Tag Archive: Device Discovery


Dynamic Trunk Protocol: Wireshark research.

Filed under: SecurityLeave a comment
June 27, 2012

Time to review something that has been very unclear to me from the beginning: Dynamic Trunking Protocol. First off, it’s a Cisco-only protocol, and let’s be honest, it has no real world uses except acting as a security risk. Second: most literature about it is in fact quite unclear, except the CCIE OCG so far, but even then I’m left with question marks.

So let’s go through the theory first, as this is usually the best way to start:

  • DTP sends special frames out of every switchport by default, which can be used to negotiate a trunk link, and negotiate the encapsulation (802.1q or Cisco-proprietary ISL).
  • The frames can either be ‘auto’, ‘desirable’, or ‘on’. While ‘desirable’ and ‘on’ actively try to negotiate a trunk, ‘auto’ only negotiates one when the other end is set to trunking.
  • The ‘switchport nonegotiate’ command prevents DTP frames from being sent.
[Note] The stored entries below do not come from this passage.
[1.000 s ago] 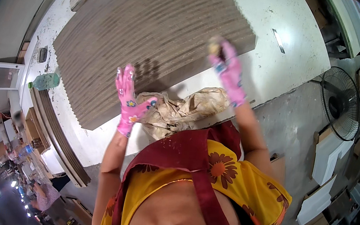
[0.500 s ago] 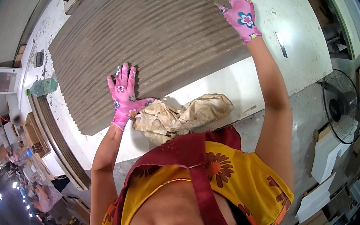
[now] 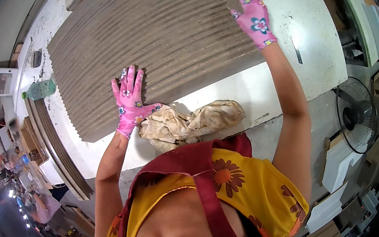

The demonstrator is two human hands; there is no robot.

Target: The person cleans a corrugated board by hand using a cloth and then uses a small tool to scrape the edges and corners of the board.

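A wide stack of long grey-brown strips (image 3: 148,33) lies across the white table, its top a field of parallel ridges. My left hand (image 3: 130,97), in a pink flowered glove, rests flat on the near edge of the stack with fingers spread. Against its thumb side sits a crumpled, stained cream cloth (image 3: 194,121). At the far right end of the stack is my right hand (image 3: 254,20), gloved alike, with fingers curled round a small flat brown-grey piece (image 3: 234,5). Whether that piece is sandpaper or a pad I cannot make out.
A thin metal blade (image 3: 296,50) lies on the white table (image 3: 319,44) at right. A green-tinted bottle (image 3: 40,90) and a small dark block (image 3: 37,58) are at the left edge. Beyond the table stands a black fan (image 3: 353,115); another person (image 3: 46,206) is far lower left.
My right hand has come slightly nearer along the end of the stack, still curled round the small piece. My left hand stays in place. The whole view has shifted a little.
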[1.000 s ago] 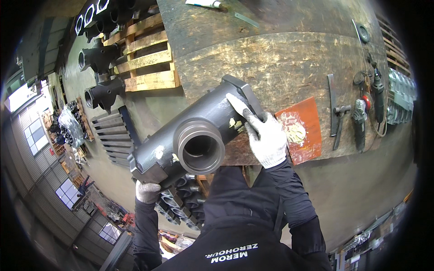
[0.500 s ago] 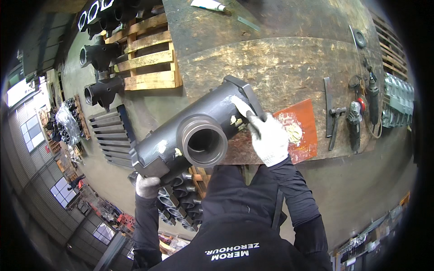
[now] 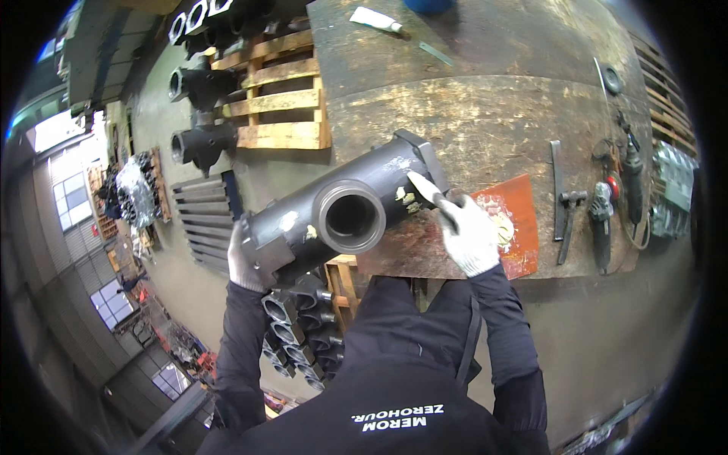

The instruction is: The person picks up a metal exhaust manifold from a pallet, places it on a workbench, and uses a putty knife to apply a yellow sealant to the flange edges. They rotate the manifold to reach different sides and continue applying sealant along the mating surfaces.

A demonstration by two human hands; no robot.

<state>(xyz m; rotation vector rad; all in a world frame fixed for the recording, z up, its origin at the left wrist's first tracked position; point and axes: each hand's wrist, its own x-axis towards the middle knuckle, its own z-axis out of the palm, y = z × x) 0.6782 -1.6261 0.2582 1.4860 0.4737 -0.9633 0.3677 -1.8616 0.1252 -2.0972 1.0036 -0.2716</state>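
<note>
A heavy dark grey metal casting (image 3: 299, 216), a cylinder with square flanged ends and a round open port (image 3: 354, 220) facing up, lies tilted across the bench's near left edge. My left hand (image 3: 244, 258), in a white glove, grips its lower left end; some fingers are hidden by the casting. In my gloved right hand (image 3: 466, 235), fingers closed round its dark handle, is a putty knife with a pale blade (image 3: 422, 184). The blade's tip is at the casting's surface near the upper right flange. Cream filler patches (image 3: 407, 199) and whitish smears mark the casting.
An orange-red board (image 3: 525, 212) with cream paste lies right of the casting on the worn wooden bench (image 3: 485, 114). Farther right are a hammer (image 3: 569, 205) and an angle grinder (image 3: 601, 227). A white tube (image 3: 377, 19) sits at the back. Pallets (image 3: 284, 136) and similar castings (image 3: 205, 144) stand left.
My left hand has moved up along the casting's left end, and that end has risen slightly. The putty knife stays near the right flange, its blade shifted a little. The whole view has shifted.
</note>
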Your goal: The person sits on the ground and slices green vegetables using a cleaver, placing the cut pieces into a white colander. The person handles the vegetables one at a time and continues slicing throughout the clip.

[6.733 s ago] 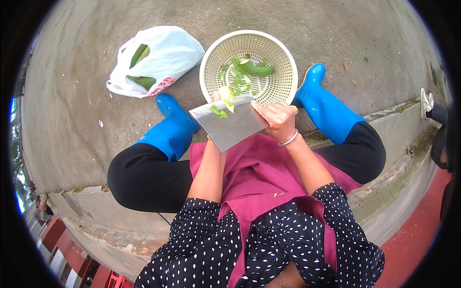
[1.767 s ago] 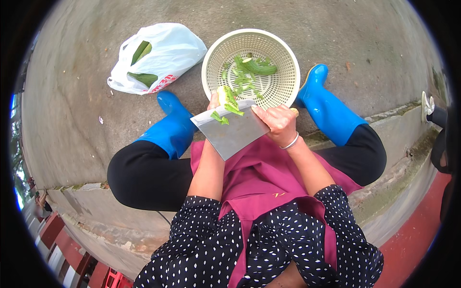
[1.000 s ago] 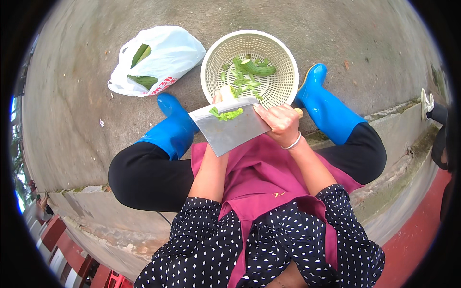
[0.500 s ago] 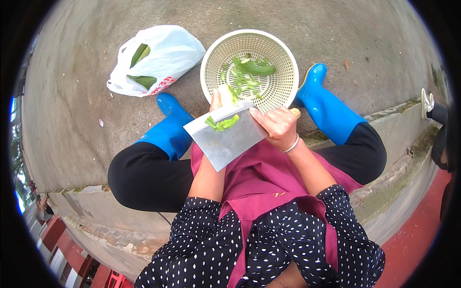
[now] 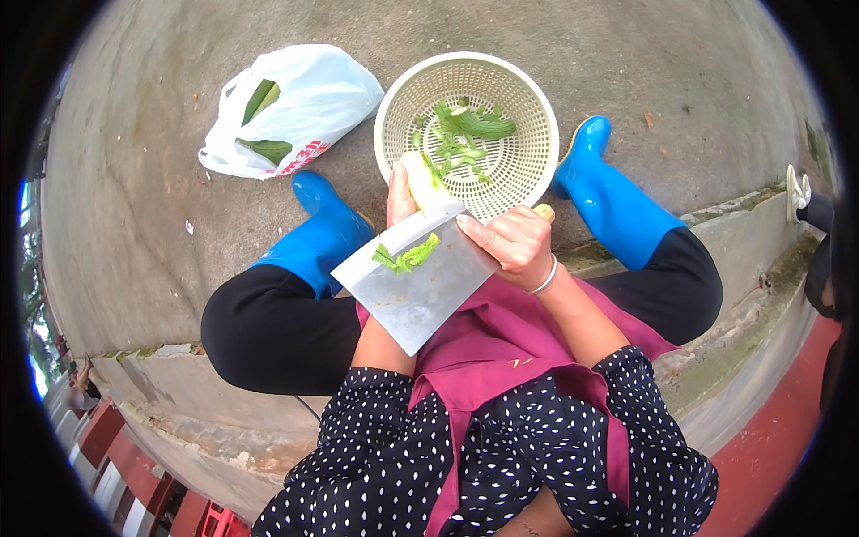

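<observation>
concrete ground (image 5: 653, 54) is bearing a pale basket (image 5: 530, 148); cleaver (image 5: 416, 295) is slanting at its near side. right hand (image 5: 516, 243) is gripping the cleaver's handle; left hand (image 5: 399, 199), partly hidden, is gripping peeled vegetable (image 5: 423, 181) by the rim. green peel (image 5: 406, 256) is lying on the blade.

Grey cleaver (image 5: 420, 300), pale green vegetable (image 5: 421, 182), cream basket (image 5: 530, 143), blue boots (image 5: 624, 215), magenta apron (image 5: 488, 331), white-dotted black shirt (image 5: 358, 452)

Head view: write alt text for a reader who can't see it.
A person's right hand holds a cleaver with green scraps on its blade; the left hand grips a pale gourd partly behind it. Beyond sits a basket of green pieces near blue boots, with a white bag to its left.
</observation>
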A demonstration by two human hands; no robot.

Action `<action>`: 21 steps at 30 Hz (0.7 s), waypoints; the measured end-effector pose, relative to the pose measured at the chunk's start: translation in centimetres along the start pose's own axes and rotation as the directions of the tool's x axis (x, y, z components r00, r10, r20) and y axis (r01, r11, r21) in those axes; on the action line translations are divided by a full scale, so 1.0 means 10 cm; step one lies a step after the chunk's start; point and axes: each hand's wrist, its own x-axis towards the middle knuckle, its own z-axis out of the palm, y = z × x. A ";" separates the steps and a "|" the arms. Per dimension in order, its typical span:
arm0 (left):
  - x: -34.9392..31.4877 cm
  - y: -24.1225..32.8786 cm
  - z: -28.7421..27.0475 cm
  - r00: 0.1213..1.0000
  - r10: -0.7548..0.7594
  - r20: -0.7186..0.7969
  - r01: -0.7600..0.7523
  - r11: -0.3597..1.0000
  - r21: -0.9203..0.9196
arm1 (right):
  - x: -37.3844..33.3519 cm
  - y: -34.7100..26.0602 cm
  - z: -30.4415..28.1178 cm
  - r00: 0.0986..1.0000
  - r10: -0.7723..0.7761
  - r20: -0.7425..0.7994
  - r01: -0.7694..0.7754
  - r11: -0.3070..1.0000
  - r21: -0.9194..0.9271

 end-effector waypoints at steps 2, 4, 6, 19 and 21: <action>-0.04 0.02 0.08 0.998 -0.067 0.017 0.067 0.997 -0.032 | 0.01 0.02 0.01 1.000 0.014 -0.005 -0.014 1.000 -0.014; -0.03 0.03 0.06 0.994 -0.108 0.034 0.109 0.993 -0.035 | 0.00 0.04 0.01 0.999 0.032 -0.009 -0.032 0.999 -0.028; 0.01 0.03 -0.09 0.993 -0.114 0.042 0.114 0.993 -0.010 | -0.01 0.05 0.01 1.000 0.024 -0.006 -0.024 0.999 -0.039; 0.00 0.04 -0.24 0.980 -0.147 0.137 0.147 0.989 0.009 | -0.06 0.18 0.11 0.997 0.061 -0.043 -0.064 0.995 -0.074; -0.01 0.06 -0.26 0.973 -0.154 0.170 0.154 0.988 0.011 | -0.07 0.22 0.12 0.997 0.065 -0.047 -0.068 0.995 -0.073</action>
Now, let’s see how it goes in practice.

Commands without effect
It’s never mentioned explicitly in any literature I’ve encountered so far, so I tested it just to be sure. The commands ‘switchport access vlan number‘ and ‘switchport trunk allowed vlan numbers‘ do not have any effect on DTP at all. Should the port become an access port, then the ‘switchport access’ command is used to define the VLAN, and the trunk allowed list is ignored. Should the port become a trunk, the trunk allowed list is used and the access VLAN is ignored. Same for ‘switchport trunk native vlan number‘, which is only used should the port become a trunk.

Default configuration
The default configuration of a Cisco switch is to send out DTP auto frames. This means no trunk link will be formed unless configured to do so. And here’s the security risk: if you leave a port in it’s default configuration, someone sending a DTP desirable frame can form a trunk and gain access to all VLANs. In case you’re thinking ‘Oh, this is highly theoretical’: it took me less than 30 minutes to find, download and install Yersinia on a Linux VM and send DTP frames to my home lab switch.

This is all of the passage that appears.